← Back to context

Comment by fouc

1 day ago

>Starting with 4 virtual cores and 8 GB vRAM, where the VM ran perfectly briskly with around 5 GB of memory used, I stepped down to 3 cores and 6 GB, to discover that memory usage fell to 3.9 GB and everything worked well. With just 2 cores and 4 GB of memory only 3.1 GB of that was used, and the VM continued to handle those lightweight tasks normally.

Good reminder that there's a certain amount of memory tied up with each core (probably mainly page cache and concurrency handling etc).

As a general rule, also the amount of physical memory installed in a computer should be proportional with the number of hardware threads provided by its CPU.

Besides the fact that the operating system may allocate some memory for each thread, when you launch a multi-threaded application that is able to use all available threads, for instance the compilation of a big software project, it frequently will allocate some working memory in an amount proportional with the amount of working threads.

I have encountered many multi-threaded applications that need up to 2 GB per thread to work well.

This corresponds to having 64 GB for a desktop CPU with 32 threads, like Ryzen 9 9950X.

For the compilation example, I have seen software projects, like Chrome/Chromium and its derivatives, where if you do not have enough memory, proportional to the number of hardware threads, e.g. when you have only 32 GB for a 16 core/32 thread CPU, you must reduce the number of concurrent compilations, e.g. with an appropriate parameter to "make -j", leaving some threads and cores idle, because otherwise you may encounter out-of-memory errors.

  • > when you have only 32 GB for a 16 core/32 thread CPU, you must reduce the number of concurrent compilations

    Also, depending on the architecture, avoiding odd(or even) virtual cores might free more L2 or L3 for the worker threads and speed up the process.

  • Compiling flash-attn (Flash Attention) is a another great stress-test for CPU+RAM as just using 16 threads can balloon you into 128GB RAM usage territory already.

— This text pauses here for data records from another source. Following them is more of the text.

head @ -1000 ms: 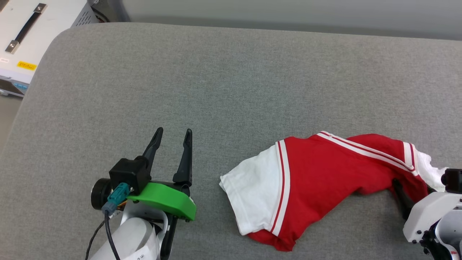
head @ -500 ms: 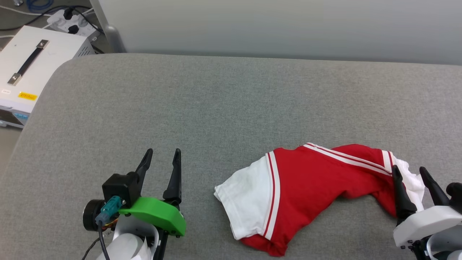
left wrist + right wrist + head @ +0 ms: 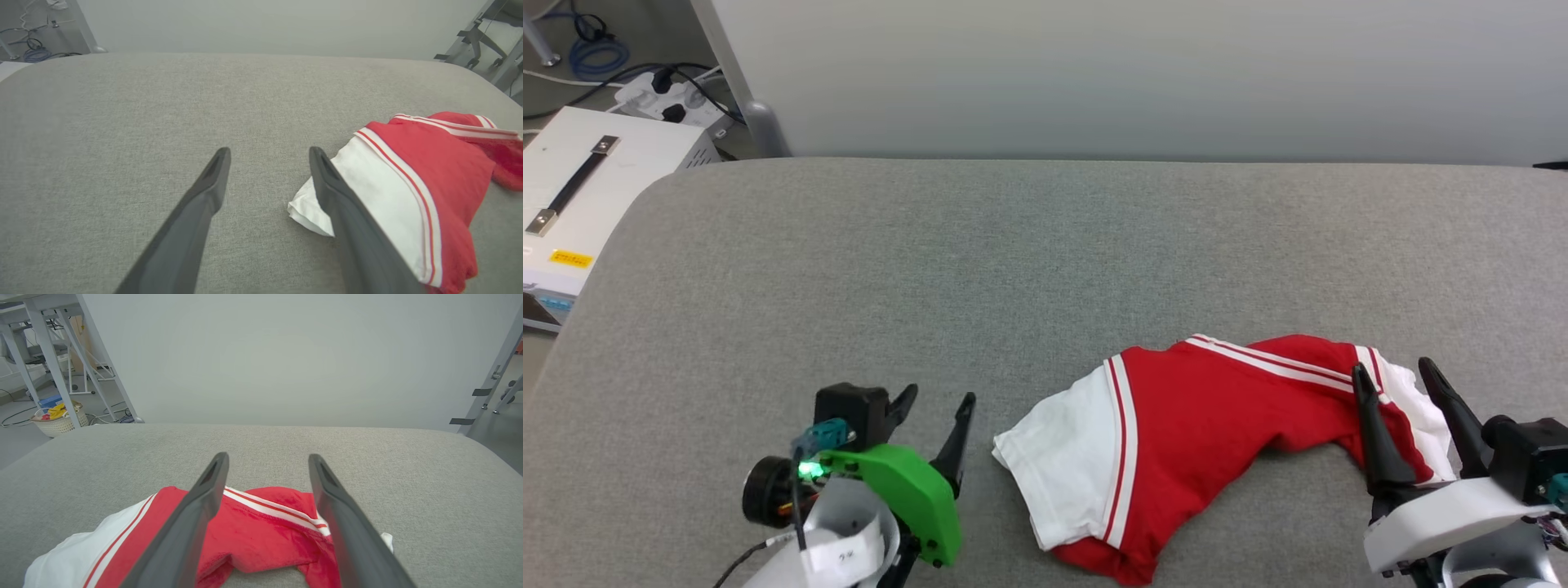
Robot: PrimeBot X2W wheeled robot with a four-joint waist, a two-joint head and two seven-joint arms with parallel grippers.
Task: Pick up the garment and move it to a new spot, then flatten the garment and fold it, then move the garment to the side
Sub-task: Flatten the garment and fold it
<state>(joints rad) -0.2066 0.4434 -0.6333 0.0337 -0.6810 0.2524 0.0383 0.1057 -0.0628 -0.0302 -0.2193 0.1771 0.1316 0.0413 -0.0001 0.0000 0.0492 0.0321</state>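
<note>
The garment (image 3: pixel 1209 433), red with white panels and striped trim, lies crumpled on the grey padded surface (image 3: pixel 1013 269) at the lower right of the head view. Its numerals are hidden. My left gripper (image 3: pixel 935 400) is open just left of the white end (image 3: pixel 367 196) of the garment, with nothing between its fingers. In the left wrist view one finger (image 3: pixel 339 204) overlaps that white edge. My right gripper (image 3: pixel 1396 380) is open above the garment's right end (image 3: pixel 265 535), and red fabric shows between its fingers in the right wrist view. The garment lies loose, held by neither gripper.
A white equipment box (image 3: pixel 580 196) with a black handle stands off the surface's left edge, beside a power strip and cables (image 3: pixel 662 90). A pale wall (image 3: pixel 1094 73) runs behind the surface. A basket (image 3: pixel 59 418) and metal frames stand on the floor beyond.
The head camera has tilted up, showing more wall. My right gripper has come up into view over the garment's right end. My left gripper has swung toward the garment's white end.
</note>
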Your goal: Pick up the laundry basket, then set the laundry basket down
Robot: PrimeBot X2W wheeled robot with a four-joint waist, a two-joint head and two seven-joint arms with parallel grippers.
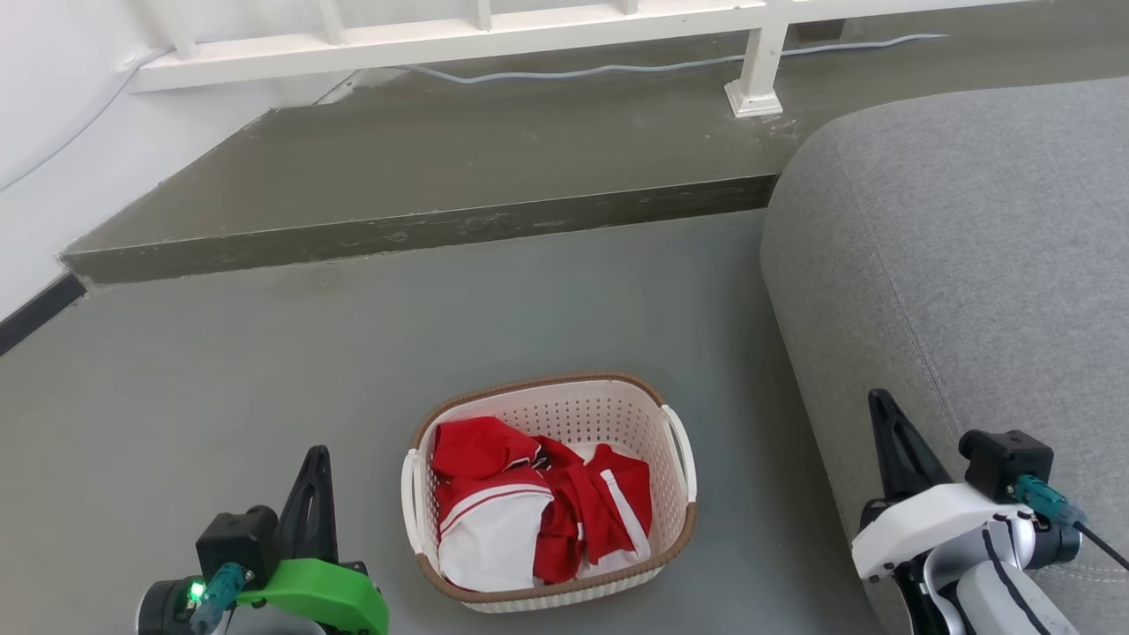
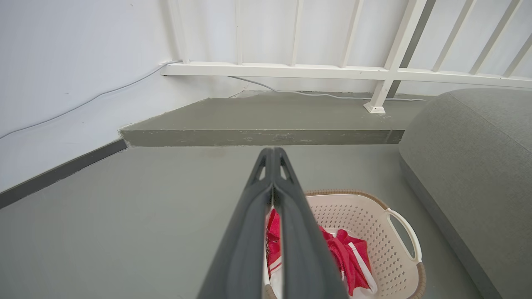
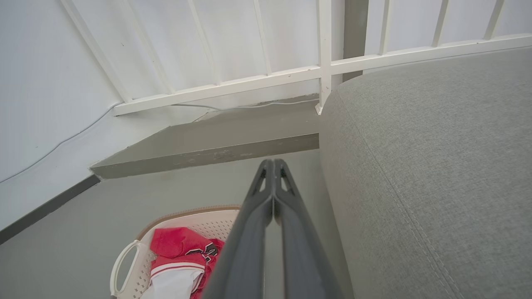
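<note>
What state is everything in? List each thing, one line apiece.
laundry basket: upright on the floor, loaded, not held.
red and white clothes: crumpled inside the laundry basket.
left tool: shut, empty, left of the laundry basket.
right tool: shut, empty, right of the laundry basket, by the sofa.
cable: lying loose along the raised step.

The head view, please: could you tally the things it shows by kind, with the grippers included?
Laundry basket: 1
Heap of red and white clothes: 1
Grippers: 2, left gripper and right gripper
Grey sofa: 1
White railing: 1
Cable: 1
Total: 7
</note>
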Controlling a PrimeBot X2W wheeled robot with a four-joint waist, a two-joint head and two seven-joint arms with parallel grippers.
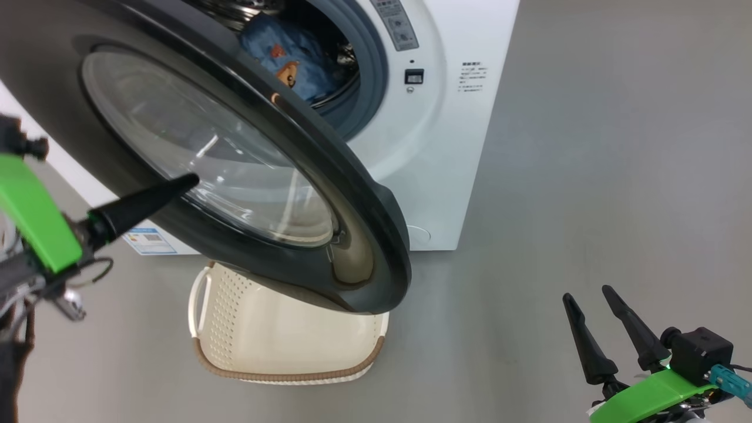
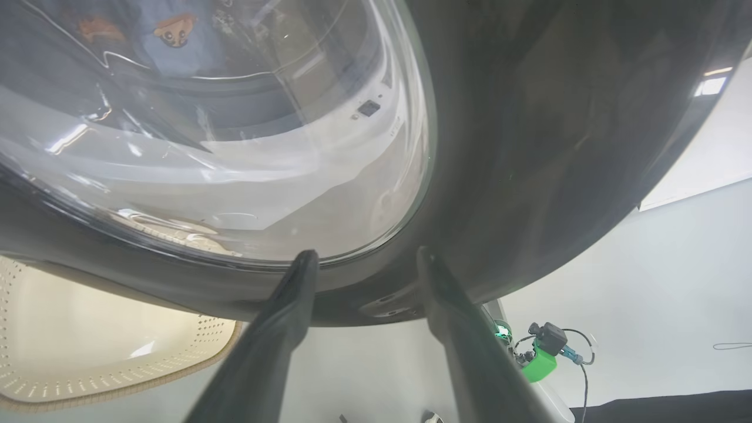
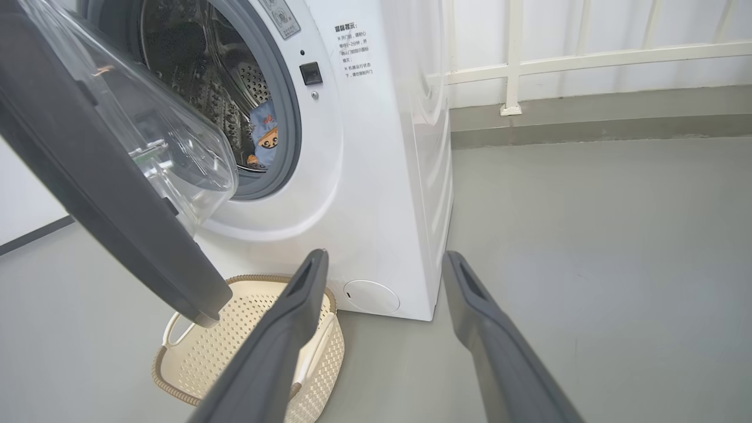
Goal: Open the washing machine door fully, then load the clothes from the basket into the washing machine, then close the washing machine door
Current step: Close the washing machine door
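Since the clothes (image 1: 288, 59) already lie in the drum beyond its fingertips, the left hand (image 2: 364, 255) rests open and empty against the door (image 2: 529, 147); it should push steadily, square on the rim, until the door shuts flush.

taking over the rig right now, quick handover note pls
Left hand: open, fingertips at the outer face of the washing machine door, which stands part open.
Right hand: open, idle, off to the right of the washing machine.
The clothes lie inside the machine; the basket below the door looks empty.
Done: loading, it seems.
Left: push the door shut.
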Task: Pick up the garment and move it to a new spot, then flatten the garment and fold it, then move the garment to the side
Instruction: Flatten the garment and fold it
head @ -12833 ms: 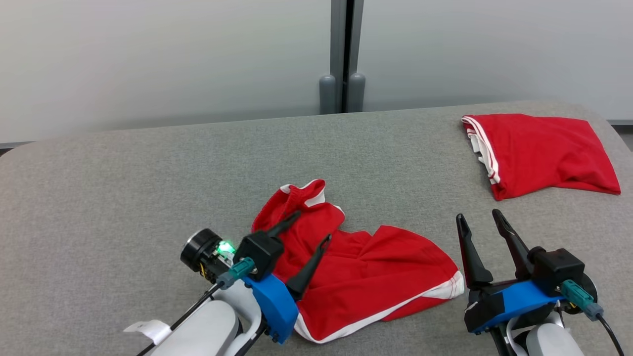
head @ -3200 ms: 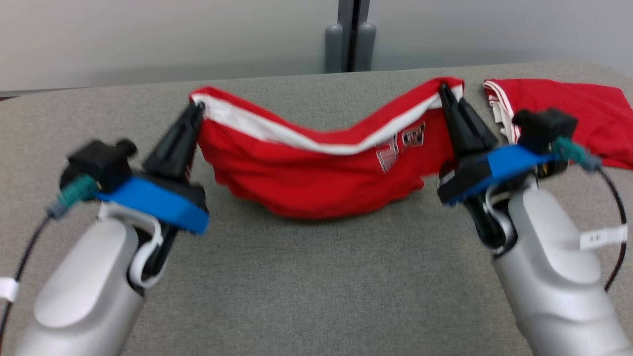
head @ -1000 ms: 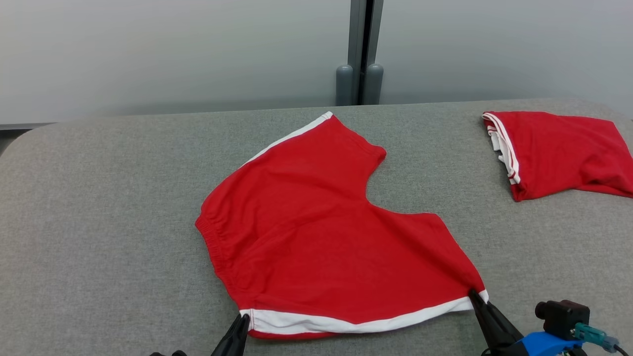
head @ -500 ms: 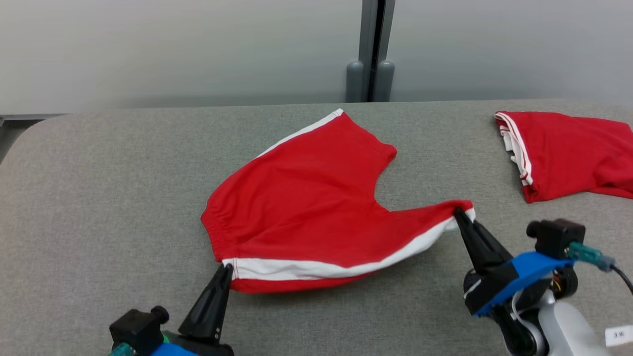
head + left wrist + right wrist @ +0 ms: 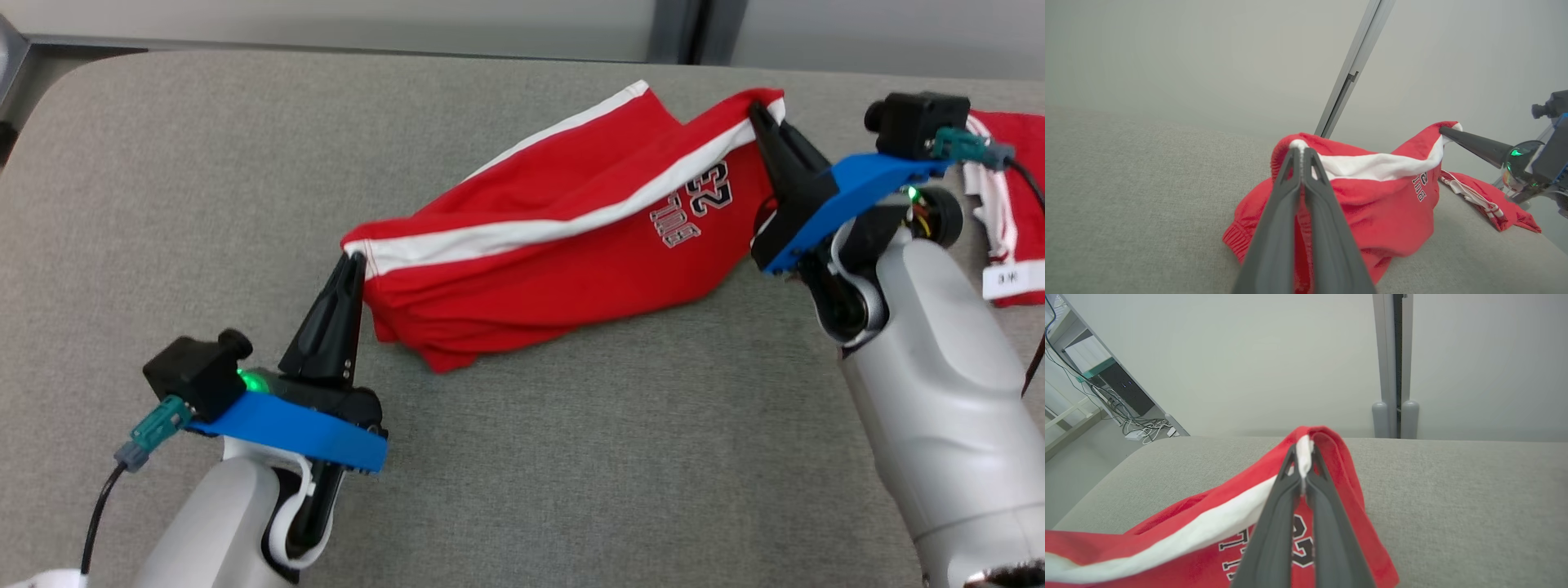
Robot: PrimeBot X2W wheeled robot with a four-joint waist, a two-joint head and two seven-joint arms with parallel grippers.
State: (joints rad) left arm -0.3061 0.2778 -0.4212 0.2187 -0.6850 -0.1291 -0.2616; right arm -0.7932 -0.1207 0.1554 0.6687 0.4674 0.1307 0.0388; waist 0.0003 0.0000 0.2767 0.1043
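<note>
here the garment (image 5: 555,278) sags between left claw (image 5: 353,263) and right claw (image 5: 758,112), each pinching a white-trimmed corner.

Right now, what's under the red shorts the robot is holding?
The grey table shows below the red shorts, whose lower folds rest on it. The left gripper and right gripper pinch the white edge. Anything beneath the folds is covered.
</note>
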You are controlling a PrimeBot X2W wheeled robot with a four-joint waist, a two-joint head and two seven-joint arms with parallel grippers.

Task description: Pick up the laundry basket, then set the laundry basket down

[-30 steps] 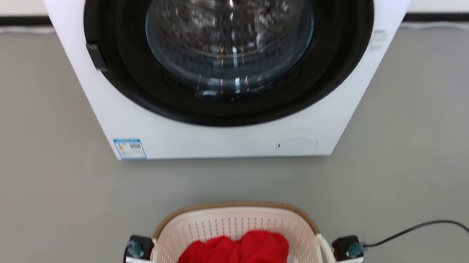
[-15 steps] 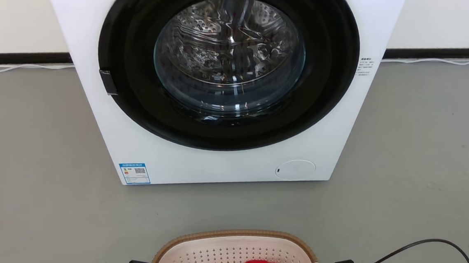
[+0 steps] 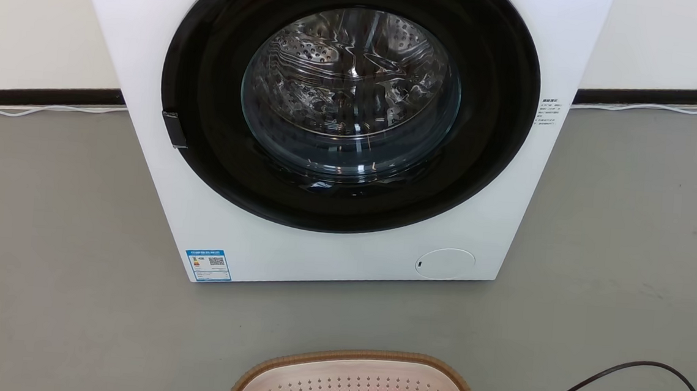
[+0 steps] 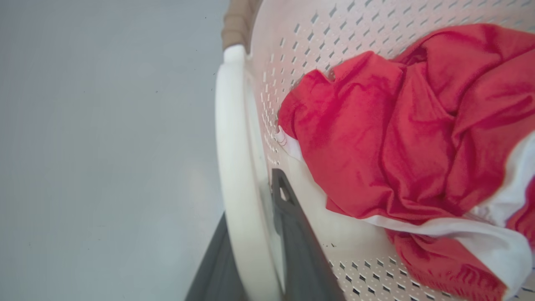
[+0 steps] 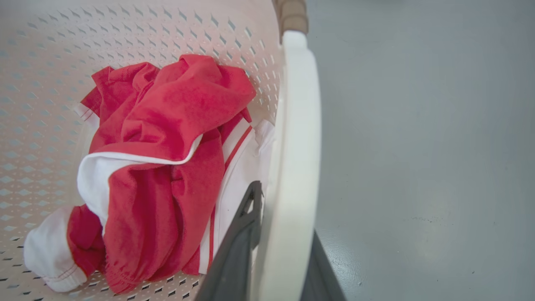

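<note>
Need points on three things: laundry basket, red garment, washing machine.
laundry basket (image 3: 349,355): head view, on the brown woven rim's far edge.
red garment (image 5: 167,108): right wrist view, on its top red fold.
washing machine (image 3: 331,262): head view, on the white front panel below the door.

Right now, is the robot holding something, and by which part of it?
The laundry basket, by its white loop handles: the left gripper is shut on the left handle, the right gripper on the right handle.

ahead: washing machine (image 3: 340,133) blocks | floor (image 3: 340,317) open between it and laundry basket (image 3: 347,385) | right: cable (image 3: 649,363) loops
</note>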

Same thing with needing to not do too much concurrency when compiling it.

    • I have this problem with NixOS as one of my build servers doesn’t have enough ram. There doesn’t seem to be a way to know if a compilation is likely to be ram heavy and either use a tagged server with more ram or use few threads on servers with less ram.

  • It's an important point. I went from 4c/8t and 32GB to 16/32 and 96GB. Dramatically less memory per thread. Some software (looking at you, Vivado) can take incredible amounts of memory per parallel job thus mandating some projects can only run with a subset of my cores. At least until I stepped up my work laptop to 10.66 GB/thread. That seems to be manageable

  • Yes! I have also observed that with compilation VMs on a big server.

I'd bet for the null hypothesis: the memory behaviour changes would hold if the core count was kept constant and only the VM's memory size was adjusted.

  • Agreed. This is the OS adapting to available memory.

    Similarly if you started with 4GB and there was 900MB available for user apps, I expect you could launch apps that consume 1500MB just fine; the OS is leaving enough to launch anything, and making use of unused memory for cache/etc.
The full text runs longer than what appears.